After finding the line with "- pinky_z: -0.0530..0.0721" in the entries below, retype exactly each line from there through the line with "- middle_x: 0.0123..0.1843", including that final line.

──────────────────────────────

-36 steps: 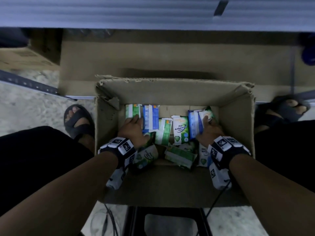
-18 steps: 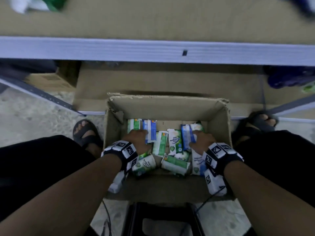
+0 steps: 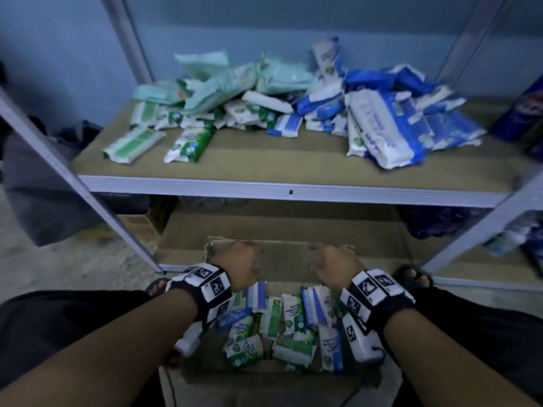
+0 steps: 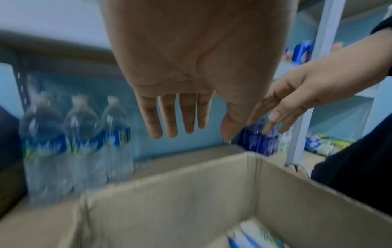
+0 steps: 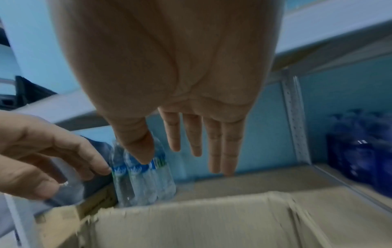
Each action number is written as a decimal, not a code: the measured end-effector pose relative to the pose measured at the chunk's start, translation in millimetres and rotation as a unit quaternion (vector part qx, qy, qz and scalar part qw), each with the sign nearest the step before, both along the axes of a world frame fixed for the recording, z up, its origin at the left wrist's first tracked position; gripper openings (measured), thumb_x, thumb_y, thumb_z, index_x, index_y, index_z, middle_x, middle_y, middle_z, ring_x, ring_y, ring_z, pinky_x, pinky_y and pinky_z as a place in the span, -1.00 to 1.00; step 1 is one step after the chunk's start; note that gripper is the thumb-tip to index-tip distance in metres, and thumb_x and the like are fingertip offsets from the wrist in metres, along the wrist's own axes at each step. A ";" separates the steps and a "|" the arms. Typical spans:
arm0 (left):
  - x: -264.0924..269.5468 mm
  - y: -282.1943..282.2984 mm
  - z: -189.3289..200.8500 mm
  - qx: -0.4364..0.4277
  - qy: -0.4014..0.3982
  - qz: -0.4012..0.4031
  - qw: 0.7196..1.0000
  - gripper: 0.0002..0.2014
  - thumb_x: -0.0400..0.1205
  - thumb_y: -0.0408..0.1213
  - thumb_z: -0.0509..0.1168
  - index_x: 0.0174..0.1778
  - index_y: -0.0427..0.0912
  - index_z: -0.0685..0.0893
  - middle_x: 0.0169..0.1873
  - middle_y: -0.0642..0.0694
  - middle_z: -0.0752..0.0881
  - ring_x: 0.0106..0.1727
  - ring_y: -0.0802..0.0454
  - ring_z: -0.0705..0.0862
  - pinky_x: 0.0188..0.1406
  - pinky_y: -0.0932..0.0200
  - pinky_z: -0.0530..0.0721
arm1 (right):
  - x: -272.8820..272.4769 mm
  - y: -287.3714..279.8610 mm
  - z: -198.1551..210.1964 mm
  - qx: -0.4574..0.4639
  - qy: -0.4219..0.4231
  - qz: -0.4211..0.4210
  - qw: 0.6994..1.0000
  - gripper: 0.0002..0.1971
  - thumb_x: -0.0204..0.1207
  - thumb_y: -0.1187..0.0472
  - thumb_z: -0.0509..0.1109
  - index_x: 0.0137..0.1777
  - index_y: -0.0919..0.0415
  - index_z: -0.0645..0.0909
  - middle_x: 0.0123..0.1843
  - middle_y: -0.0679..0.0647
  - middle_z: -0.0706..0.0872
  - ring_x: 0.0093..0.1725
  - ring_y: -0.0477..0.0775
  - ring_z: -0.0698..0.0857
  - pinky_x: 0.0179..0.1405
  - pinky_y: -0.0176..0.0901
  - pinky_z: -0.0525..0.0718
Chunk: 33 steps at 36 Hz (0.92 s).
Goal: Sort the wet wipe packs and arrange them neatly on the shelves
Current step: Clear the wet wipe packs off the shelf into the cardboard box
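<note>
Head view: wipe packs point(image 3: 293, 107) are heaped on the shelf point(image 3: 264, 168); bare board is left along its front edge; both grips, left hand point(image 3: 238, 267) and right hand point(image 3: 333, 267), are held wide, empty, above the box point(image 3: 282, 259).

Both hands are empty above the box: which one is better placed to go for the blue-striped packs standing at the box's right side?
Right, probably. The right hand hangs open directly above the blue-striped packs at the cardboard box right side; the left hand, also open and empty, hovers over the left side and would have to cross over.

Two empty hands point(image 3: 283, 268), one cardboard box point(image 3: 282, 257), three water bottles point(image 4: 76, 134), and dozens of wet wipe packs point(image 3: 293, 107), too heaped to count exactly.
</note>
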<state>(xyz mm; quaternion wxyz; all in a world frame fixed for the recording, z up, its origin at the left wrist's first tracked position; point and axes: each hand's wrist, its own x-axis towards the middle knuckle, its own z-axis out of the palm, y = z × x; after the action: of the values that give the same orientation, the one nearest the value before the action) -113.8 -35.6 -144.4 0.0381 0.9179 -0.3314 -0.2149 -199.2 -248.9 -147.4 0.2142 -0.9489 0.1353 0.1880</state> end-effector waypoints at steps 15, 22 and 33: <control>51.8 2.1 118.2 -0.145 -0.205 -0.038 0.967 -0.55 0.63 -0.10 0.30 0.46 0.04 0.50 0.42 0.05 0.56 0.42 0.00 0.44 0.36 0.08 0.46 | 39.6 -36.1 135.8 -0.044 -0.215 0.010 0.975 -0.65 0.53 0.10 0.40 0.32 0.03 0.62 0.24 -0.06 0.72 0.21 -0.02 0.65 0.24 -0.17 0.59; 99.8 -8.6 164.9 -0.134 -0.325 -0.004 0.936 -0.40 0.57 -0.03 0.34 0.54 -0.03 0.43 0.55 -0.04 0.42 0.51 -0.12 0.34 0.47 -0.09 0.41 | 67.1 -84.1 153.9 -0.128 -0.241 -0.072 0.959 -0.57 0.56 0.04 0.41 0.41 0.04 0.52 0.39 0.06 0.46 0.39 0.16 0.43 0.31 0.02 0.54; 170.9 -29.7 192.8 -0.192 -0.282 0.188 0.921 -0.27 0.58 0.09 0.36 0.59 -0.16 0.28 0.53 -0.21 0.42 0.48 -0.26 0.43 0.41 -0.14 0.51 | 96.0 -128.3 140.0 -0.190 -0.121 -0.141 0.964 -0.20 0.50 -0.30 0.38 0.65 -0.09 0.14 0.63 0.12 0.20 0.56 0.30 0.28 0.46 0.16 0.46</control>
<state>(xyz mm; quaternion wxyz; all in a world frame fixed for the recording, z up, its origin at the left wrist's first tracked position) 57.1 -65.3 48.4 0.1582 0.9611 -0.1842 0.1319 -103.2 -377.2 -7.4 0.0692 -0.9592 0.2738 0.0106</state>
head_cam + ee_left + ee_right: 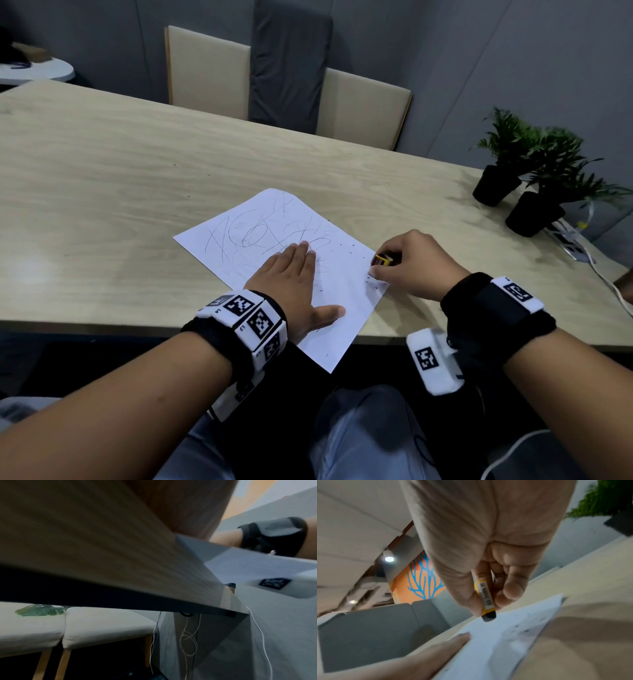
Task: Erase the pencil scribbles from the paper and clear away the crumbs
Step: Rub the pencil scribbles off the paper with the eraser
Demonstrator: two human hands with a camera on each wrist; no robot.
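On the wooden bench [102, 164], a white paper [346, 294] lies angled, its near corner overhanging the front edge. Pencil scribbles [260, 233] cover its far half; dark crumbs [346, 249] dot the right side. Left hand [294, 284] presses flat on the sheet, fingers straight. Right hand [414, 263] pinches a yellow-sleeved eraser [486, 599] at the paper's right edge, its dark tip just above the sheet.

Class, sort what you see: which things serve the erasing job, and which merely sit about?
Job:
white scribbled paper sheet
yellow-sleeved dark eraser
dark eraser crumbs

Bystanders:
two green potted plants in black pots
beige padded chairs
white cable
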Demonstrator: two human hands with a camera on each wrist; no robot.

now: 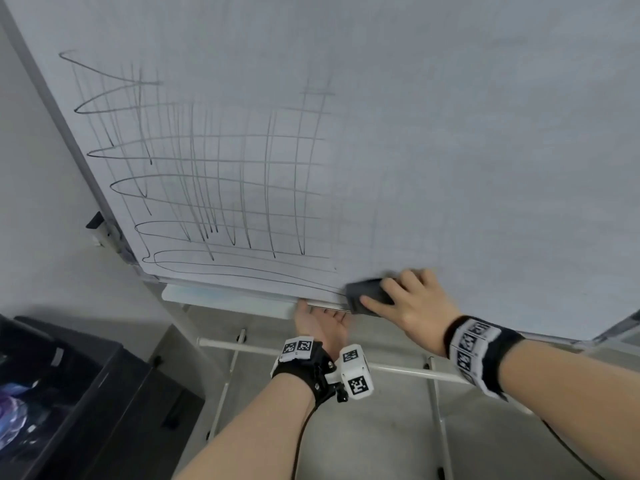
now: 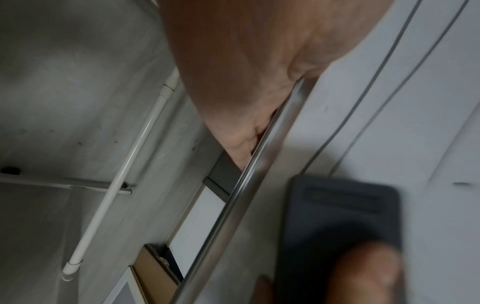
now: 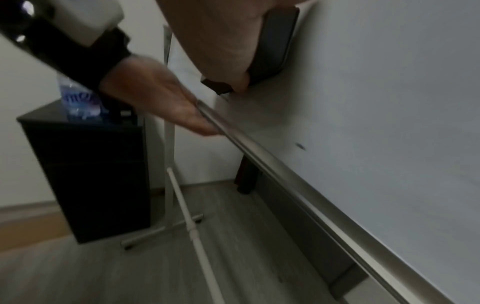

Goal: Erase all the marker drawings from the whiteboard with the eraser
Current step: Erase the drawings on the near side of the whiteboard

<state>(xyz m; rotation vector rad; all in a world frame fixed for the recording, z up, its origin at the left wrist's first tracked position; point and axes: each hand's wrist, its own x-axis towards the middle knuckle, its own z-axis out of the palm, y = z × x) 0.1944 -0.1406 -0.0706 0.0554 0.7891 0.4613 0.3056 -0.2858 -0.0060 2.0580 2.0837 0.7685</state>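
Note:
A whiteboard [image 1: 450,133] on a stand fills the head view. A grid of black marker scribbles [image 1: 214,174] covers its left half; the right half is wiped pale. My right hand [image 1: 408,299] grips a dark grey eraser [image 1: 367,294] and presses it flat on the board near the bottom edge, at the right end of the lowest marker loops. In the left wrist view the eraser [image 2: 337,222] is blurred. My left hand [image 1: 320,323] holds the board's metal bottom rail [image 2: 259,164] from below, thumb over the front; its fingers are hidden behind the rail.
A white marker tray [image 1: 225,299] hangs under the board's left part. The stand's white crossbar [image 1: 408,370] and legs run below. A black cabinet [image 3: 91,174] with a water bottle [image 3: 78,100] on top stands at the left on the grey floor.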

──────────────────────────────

**EXPECTED OUTPUT**
  - pinky_z: -0.0530..0.0721
arm1 (right):
  - x: -272.8820..272.4769 mm
  - y: -287.3714..279.8610 mm
  - z: -198.1551..210.1964 mm
  - qx: -0.4574..0.4639
  - qy: -0.4219..0.4231
  - qz: -0.4211..0.4210
  - qw: 0.6994..1.0000
  - gripper: 0.0002..0.1971
  - thumb_x: -0.0204..0.1207
  - thumb_y: -0.1187..0.0472
  - thumb_z: -0.0509..0.1109
  - index_x: 0.0137..0.1777
  - index_y: -0.0919..0.0415
  - index_z: -0.0645..0.0909
  - middle_x: 0.0123..0.1843

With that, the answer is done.